The example above reveals another decision factor, it's not just about doing render vs side effects. Invalidation also plays a role in effect execution, sometimes it's desirable to invalidate, but in other cases we'd rather keep a stable reference and use mutation to access last committed values (like in DOM event handlers).

Let's recap

  • The case of render callbacks is unambiguous, useCallback is necessary because it gives us the minimum amount of invalidation required. We must rerender and we must access the last rendered values.

  • The case of side effects is more subtle

    • In some cases invalidation is desirable because we want to schedule the effect execution as soon as possible.
    • In other cases invalidation is superfluous, because we're only interested in executing the same handler code but with the last committed values.

Is there a generic rule by which we can distinguish between the 2 last cases?

Notice the similarity between render callbacks and the logger example, in both cases, we want React to output something into the external world as soon as the internal state of the application has changed.

There is also a similarity between the event DOM callbacks and the websocket example. In both cases, we've told the external world (the user or the network) that we're interested in receiving some kind of input. When the input arrives, we'll decide what to do next based on the last committed state of the application. For optimisation purposes, the right amount of invalidation in this case is precisely the commit cycles triggered by state changes, the rest are just undesirable glitches.

In other words it all depends on the direction of the dataflow:

  • With output effects, data flows from React into the external world. We want that output to happen as soon as something changes internally.

  • With input effects, data flows from the external world into React. We want to react to some external event, and the decision should always be based on the latest output the world has seen from us, i.e. should always be based on the last committed state.

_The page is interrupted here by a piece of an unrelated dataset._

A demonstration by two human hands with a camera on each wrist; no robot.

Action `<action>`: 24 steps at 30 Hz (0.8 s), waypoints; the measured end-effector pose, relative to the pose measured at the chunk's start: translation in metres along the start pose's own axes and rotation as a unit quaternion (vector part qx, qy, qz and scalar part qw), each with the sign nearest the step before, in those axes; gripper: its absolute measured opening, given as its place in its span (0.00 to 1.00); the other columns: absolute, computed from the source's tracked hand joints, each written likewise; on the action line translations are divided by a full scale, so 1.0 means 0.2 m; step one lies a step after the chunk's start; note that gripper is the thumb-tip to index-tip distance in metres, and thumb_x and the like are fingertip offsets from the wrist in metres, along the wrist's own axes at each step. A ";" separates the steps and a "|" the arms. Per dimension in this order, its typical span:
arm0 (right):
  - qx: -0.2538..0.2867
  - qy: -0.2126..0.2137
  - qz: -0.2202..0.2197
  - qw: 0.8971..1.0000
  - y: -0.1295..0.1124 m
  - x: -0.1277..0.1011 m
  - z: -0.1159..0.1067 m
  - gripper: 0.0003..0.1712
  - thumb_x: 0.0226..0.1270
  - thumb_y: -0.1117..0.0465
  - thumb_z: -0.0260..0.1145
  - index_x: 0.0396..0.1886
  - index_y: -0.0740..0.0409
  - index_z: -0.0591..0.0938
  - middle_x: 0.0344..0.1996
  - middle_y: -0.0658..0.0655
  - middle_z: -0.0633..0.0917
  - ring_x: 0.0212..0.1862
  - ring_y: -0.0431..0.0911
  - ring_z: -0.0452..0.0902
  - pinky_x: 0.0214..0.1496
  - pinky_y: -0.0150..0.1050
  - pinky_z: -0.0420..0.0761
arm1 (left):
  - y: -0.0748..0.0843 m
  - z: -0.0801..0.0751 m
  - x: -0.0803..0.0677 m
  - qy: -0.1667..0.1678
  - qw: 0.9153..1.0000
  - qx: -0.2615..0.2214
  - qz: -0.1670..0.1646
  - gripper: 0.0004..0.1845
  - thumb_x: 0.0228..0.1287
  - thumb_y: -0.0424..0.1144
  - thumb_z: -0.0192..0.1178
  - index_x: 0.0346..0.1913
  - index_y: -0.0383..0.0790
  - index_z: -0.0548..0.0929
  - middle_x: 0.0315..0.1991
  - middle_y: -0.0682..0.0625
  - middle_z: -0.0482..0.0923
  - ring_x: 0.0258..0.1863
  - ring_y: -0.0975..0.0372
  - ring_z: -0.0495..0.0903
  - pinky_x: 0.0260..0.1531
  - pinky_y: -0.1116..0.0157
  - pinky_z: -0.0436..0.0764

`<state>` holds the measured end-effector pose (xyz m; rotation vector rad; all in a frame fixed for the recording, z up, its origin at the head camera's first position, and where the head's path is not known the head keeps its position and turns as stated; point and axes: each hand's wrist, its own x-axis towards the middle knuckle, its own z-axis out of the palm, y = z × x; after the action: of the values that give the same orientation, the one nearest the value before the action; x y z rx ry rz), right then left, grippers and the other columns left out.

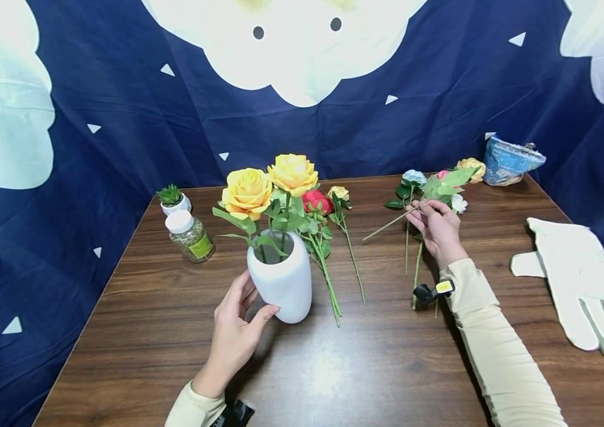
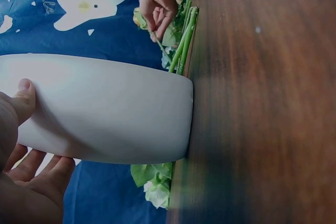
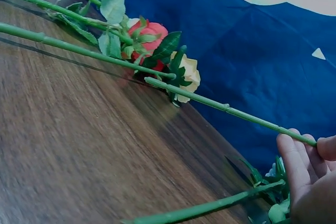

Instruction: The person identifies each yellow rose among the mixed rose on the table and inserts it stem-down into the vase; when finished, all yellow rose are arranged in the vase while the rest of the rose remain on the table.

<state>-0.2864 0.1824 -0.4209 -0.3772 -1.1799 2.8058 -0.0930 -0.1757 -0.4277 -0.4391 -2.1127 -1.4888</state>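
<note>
A white vase (image 1: 285, 287) stands upright on the wooden table, left of centre, with two yellow roses (image 1: 248, 193) in it. My left hand (image 1: 235, 329) holds its lower side, thumb in front and fingers round the left. In the left wrist view the vase's base meets the tabletop. My right hand (image 1: 438, 228) pinches the green stem (image 3: 247, 115) of an artificial flower, whose bare end points toward the vase. Leaves show beyond the fingers; which bloom belongs to this stem I cannot tell. Under and behind that hand lie other flowers, among them a blue one (image 1: 414, 177) and a white one (image 1: 458, 203).
Right of the vase lie a red rose (image 1: 317, 202) and a small yellow rose (image 1: 339, 193). A lidded jar (image 1: 192, 237) and a potted succulent (image 1: 174, 200) stand at left. White gloves (image 1: 579, 273) lie at right; a blue bag (image 1: 510, 161) sits in the back right corner.
</note>
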 end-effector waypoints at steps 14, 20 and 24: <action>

Which answers the 2nd question from the beginning of this post

  • useEventCallback is more suited for callbacks waiting for some external input, then changing the state of the application.

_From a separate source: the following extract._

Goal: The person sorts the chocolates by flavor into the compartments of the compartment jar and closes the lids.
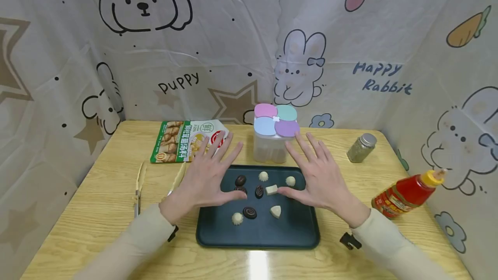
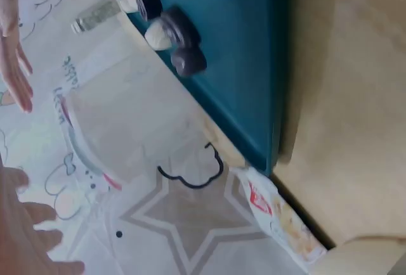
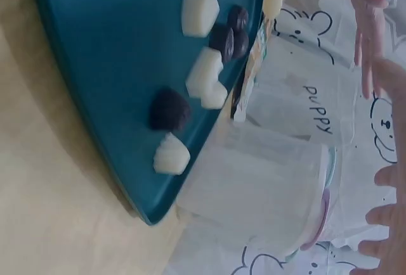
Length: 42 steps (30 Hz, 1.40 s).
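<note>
My left hand (image 1: pixel 208 174) hovers over the left back part of a dark blue tray (image 1: pixel 256 236), fingers spread and straight, holding nothing. Over the tray's right side is my right hand (image 1: pixel 320 178), likewise spread with nothing in it. Between them lie several chocolates: dark ones such as a swirled oval (image 1: pixel 250 212), and white ones such as a rectangular block (image 1: pixel 271 189) beside my right thumb. A dark chocolate (image 3: pixel 169 109) in the right wrist view is covered by my right hand in the head view. Both hands appear raised above the tray in the wrist views.
A clear container (image 1: pixel 268 150) with a four-coloured lid stands behind the tray. At the back left lies a green and white food packet (image 1: pixel 183 141); pale-tipped tongs (image 1: pixel 138 185), partly hidden, are left of the tray. A spice jar (image 1: pixel 362 147) and a red sauce bottle (image 1: pixel 402 195) stand right.
</note>
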Motion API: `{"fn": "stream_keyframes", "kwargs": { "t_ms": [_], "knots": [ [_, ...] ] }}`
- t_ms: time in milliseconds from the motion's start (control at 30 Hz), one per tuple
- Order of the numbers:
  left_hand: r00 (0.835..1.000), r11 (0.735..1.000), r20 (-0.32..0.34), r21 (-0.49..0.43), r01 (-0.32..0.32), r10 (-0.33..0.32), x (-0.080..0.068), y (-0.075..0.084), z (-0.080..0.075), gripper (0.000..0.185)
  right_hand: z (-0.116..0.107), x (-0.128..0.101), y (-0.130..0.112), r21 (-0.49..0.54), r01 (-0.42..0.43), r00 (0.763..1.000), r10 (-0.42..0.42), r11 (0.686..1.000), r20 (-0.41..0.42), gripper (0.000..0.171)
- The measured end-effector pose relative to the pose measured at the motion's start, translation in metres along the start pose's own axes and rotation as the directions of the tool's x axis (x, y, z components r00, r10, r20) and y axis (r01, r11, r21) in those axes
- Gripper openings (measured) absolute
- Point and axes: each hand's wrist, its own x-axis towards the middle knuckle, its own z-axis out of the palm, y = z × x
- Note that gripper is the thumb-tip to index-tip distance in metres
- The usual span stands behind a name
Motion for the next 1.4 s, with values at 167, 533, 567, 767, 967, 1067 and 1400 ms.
{"fn": "stream_keyframes", "kwargs": {
  "t_ms": [167, 533, 567, 767, 967, 1067, 1400],
  "knots": [
    [0.999, 0.999, -0.010, 0.004, -0.033, 0.033, 0.018, -0.014, 0.002, 0.116, 0.003, 0.017, 0.012, 0.074, 0.017, 0.999, -0.015, 0.997, -0.029, 0.113],
    [0.993, 0.998, -0.100, -0.011, -0.061, 0.060, 0.066, -0.042, 0.026, 0.098, 0.027, 0.053, 0.026, 0.179, 0.045, 0.989, -0.019, 0.983, -0.144, 0.096],
    [0.993, 0.998, -0.102, -0.016, -0.065, 0.063, 0.070, -0.043, 0.027, 0.096, 0.028, 0.056, 0.027, 0.181, 0.052, 0.988, -0.024, 0.982, -0.150, 0.092],
    [0.994, 0.996, -0.083, -0.047, -0.078, 0.074, 0.090, -0.048, 0.031, 0.087, 0.036, 0.074, 0.028, 0.184, 0.069, 0.985, -0.037, 0.980, -0.171, 0.066],
    [0.994, 0.994, -0.064, -0.054, -0.092, 0.088, 0.108, -0.049, 0.037, 0.079, 0.043, 0.085, 0.029, 0.165, 0.042, 0.987, -0.015, 0.985, -0.158, 0.056],
    [0.994, 0.993, -0.060, -0.070, -0.100, 0.096, 0.114, -0.050, 0.041, 0.074, 0.046, 0.089, 0.030, 0.153, 0.041, 0.988, -0.017, 0.987, -0.150, 0.053],
    [0.998, 0.990, -0.004, -0.123, -0.066, 0.066, 0.121, -0.049, 0.046, 0.067, 0.050, 0.100, 0.032, 0.116, 0.071, 0.986, -0.052, 0.991, -0.156, 0.045]
  ]
}}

  • useCallback is more suited for callbacks that output something into the external world. In fact useCallback is semantically really an alias for useMemo since we're treating functions here the same as the values we output from JSX.

This also should explain why useCallback seems problematic, the same abstraction is used to handle input and output cases. But the 2 cases have incompatible semantics. It may also be a consequence of the fact that React doesn't have a first class support for inputs. For example, input callbacks like DOM event handlers are treated like regular data that must flow to the external world every time something changes.

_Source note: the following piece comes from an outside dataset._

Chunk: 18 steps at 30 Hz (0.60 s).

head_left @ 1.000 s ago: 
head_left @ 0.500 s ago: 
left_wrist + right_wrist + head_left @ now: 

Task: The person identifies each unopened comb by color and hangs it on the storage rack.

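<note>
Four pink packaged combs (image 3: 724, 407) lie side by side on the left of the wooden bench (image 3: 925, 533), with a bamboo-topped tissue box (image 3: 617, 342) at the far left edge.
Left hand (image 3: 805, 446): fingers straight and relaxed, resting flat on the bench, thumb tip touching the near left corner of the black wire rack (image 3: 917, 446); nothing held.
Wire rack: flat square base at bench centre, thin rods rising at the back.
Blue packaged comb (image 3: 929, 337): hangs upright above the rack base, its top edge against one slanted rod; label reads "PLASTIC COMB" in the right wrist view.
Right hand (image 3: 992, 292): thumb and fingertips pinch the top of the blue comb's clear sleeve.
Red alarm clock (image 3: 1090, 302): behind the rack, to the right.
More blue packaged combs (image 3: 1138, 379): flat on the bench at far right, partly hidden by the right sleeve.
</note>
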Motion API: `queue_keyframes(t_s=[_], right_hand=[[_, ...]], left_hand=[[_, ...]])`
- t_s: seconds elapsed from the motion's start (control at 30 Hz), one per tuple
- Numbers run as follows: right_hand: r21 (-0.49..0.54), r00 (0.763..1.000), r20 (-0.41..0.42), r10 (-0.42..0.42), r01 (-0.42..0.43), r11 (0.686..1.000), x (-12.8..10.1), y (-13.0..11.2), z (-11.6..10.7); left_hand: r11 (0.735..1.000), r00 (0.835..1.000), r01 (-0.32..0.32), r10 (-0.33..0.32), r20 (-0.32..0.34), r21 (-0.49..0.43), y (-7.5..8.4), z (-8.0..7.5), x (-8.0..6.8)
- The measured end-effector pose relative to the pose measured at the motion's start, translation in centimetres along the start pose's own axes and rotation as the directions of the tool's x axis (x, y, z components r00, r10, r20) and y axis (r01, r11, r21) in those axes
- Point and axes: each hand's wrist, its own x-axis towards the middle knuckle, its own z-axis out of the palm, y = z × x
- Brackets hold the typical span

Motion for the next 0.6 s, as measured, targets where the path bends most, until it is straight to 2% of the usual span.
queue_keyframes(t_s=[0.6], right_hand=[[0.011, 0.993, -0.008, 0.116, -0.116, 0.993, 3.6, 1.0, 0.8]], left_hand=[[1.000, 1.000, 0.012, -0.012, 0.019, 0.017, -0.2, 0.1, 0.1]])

Finally let's answer a previous question: Is it the same event handler or not if the code stays the same but the dependencies change?

As I said, it depends on what kind of value you think the event handler is. If you think of it as a regular data value, like rendered JSX, then the answer is no. If you think of the handler as a special kind of value waiting for an input, then the answer is yes. In this case, the callback is not closing over a regular value, but over a mutable reference which always refer to the latest committed value.

But what if it's not just the dependencies that changes but the code itself. This would be similar to a stateful event handler, something similar to the generators used in redux-saga. Well, in this case, I think it's better to break things down using a mix of state, input and output code. In other words, we'll be using a state machine where the changing behavior is taken care of by the machine's transition function. The event handler code would be essentially to feed the machine with external input. In fact, it may be even better to extend this kind of reasoning to the whole component, in this sense JSX is just another output.